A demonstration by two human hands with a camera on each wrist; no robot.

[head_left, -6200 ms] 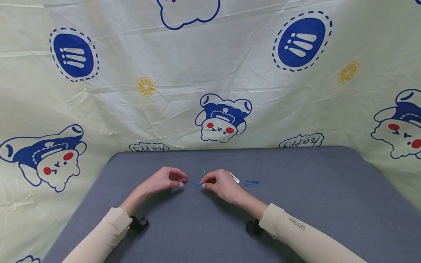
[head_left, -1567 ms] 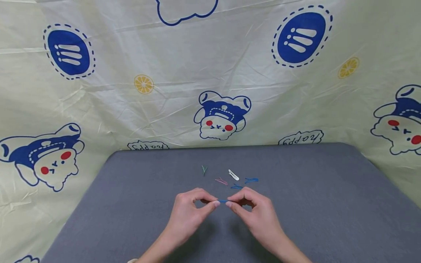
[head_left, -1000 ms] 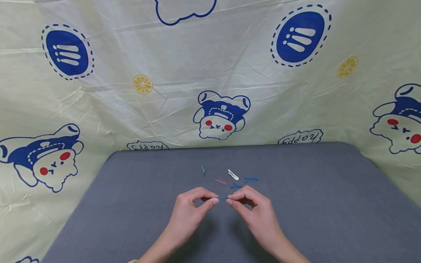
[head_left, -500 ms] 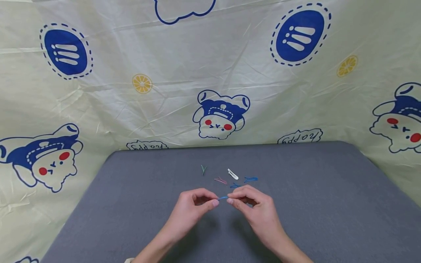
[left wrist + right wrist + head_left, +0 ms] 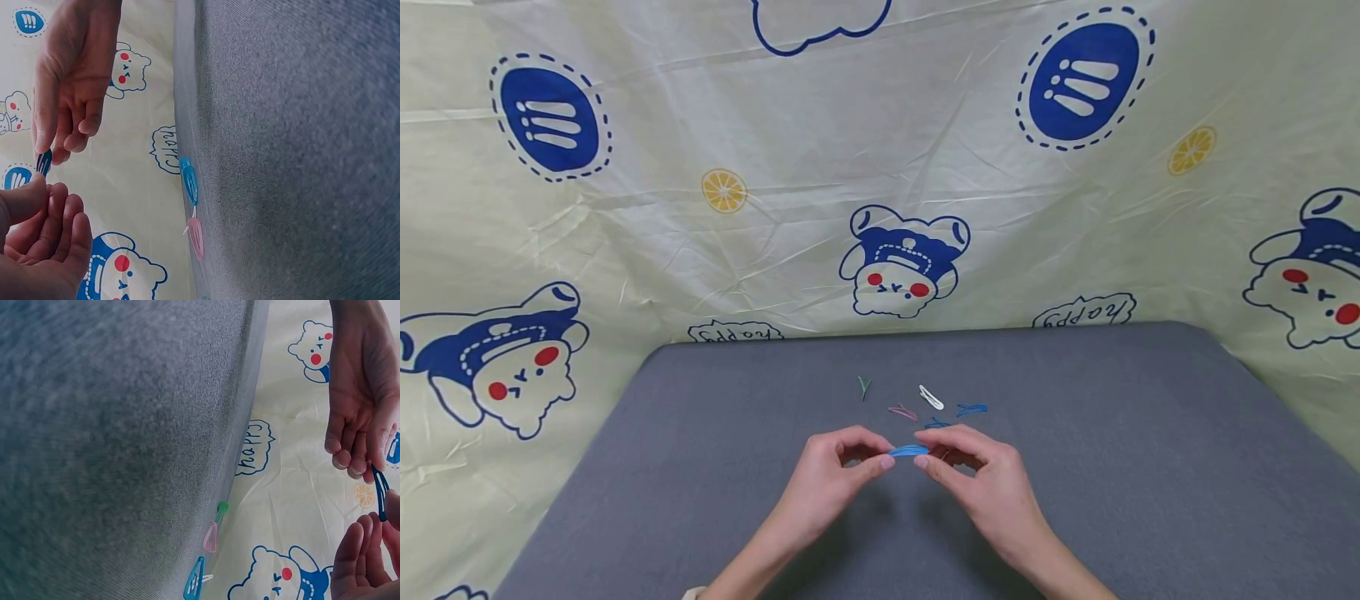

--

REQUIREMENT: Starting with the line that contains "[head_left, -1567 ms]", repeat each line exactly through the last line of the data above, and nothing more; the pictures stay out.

TASK OUTPUT:
[head_left, -1567 ms] 
[head_left, -1000 ms] 
[head_left, -500 ms] 
[left wrist + right wrist + head_left, +0 ms] 

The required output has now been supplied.